VIDÉO-AVENTURES – Musiques pour Garçons et Filles
(Souffle Continu Records)
Sans faire, plus de cinquante ans après, dans le raccourci forcément réducteur et un tant soit peu inopportun, on peut tout de même avancer prudemment que l’underground musical français des années 1970 à 1990 a eu (hors free jazz) trois grands parents fondateurs, importants et incontournables : GONG, MAGMA et LARD FREE/HELDON. De ceux-là sont nés pas mal d’enfants illégitimes, frondeurs, parfois mal élevés, mal lavés, énervés, enfumés, voulant affirmer leurs individualités, leur singularité, couper le cordon, tout en revendiquant leur amour pour des musiques différentes venues des États-Unis (ZAPPA, BEEFHEART) d’Angleterre (HENRY COW, ENO/FRIPP) ou du krautrock (FAUST, CLUSTER, KRAFTWERK).

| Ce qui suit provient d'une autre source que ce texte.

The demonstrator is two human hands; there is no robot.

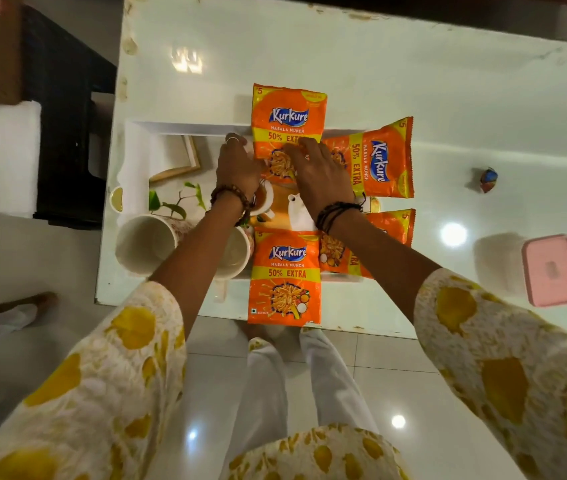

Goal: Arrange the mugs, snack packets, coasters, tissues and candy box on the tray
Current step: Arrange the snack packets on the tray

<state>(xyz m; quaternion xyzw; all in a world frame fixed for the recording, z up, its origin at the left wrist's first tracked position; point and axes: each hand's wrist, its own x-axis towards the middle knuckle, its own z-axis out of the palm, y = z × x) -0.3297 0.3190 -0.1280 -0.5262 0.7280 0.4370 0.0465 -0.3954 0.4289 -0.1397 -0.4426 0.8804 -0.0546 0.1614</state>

Ces joyeux mélanges ont accouché dans tous les coins de France de dizaines de groupes pas toujours éphémères, pas tous musiciens, mais toujours déterminés, toujours mal distribués, mal organisés, peu soutenus et méprisés par le courant mainstream, sauf pour quelques aventureux à l’exemple des labels Futura, Cobra, Isadora, Gratte-Ciel, Seventh Records et Disjuncta (les deux derniers en circuit fermé), Atem et les Disques du Soleil et de l’Acier, Tago Mago…, qui restent de petites entités, survivant tant bien que mal à la marge de la majeure partie des productions de l’époque.
Pour ce qui nous concerne, le groupe de Chartres CAMIZOLE, actif depuis le début des années 1970, a réussi la performance d’enregistrer un disque qui sortira dix ans après la disparition de ses membres : en effet l’album prêt et prévu chez le label Tapioca en 1977 a disparu avec le boss du label, parti vendre sa semoule et ses navrantes magouilles vers de nouveaux paradis fiscaux, abandonnant derrière lui des projets (un Inédits de MAGMA mal foutu et un Gong est mort en public) partiellement aboutis dans une friche qui a marqué les esprits.
La fin de CAMIZOLE correspond à cet échec, mais permettra à Dominique GRIMAUD de travailler avec LARD FREE et Gilbert ARTMAN au cours de plusieurs concerts en mai 1978 et de créer la fusion d’un super-groupe de 6 à 8 musiciens en mode volcanique et en hommages au free-rock improvisé bruitiste des Allemands de FAUST.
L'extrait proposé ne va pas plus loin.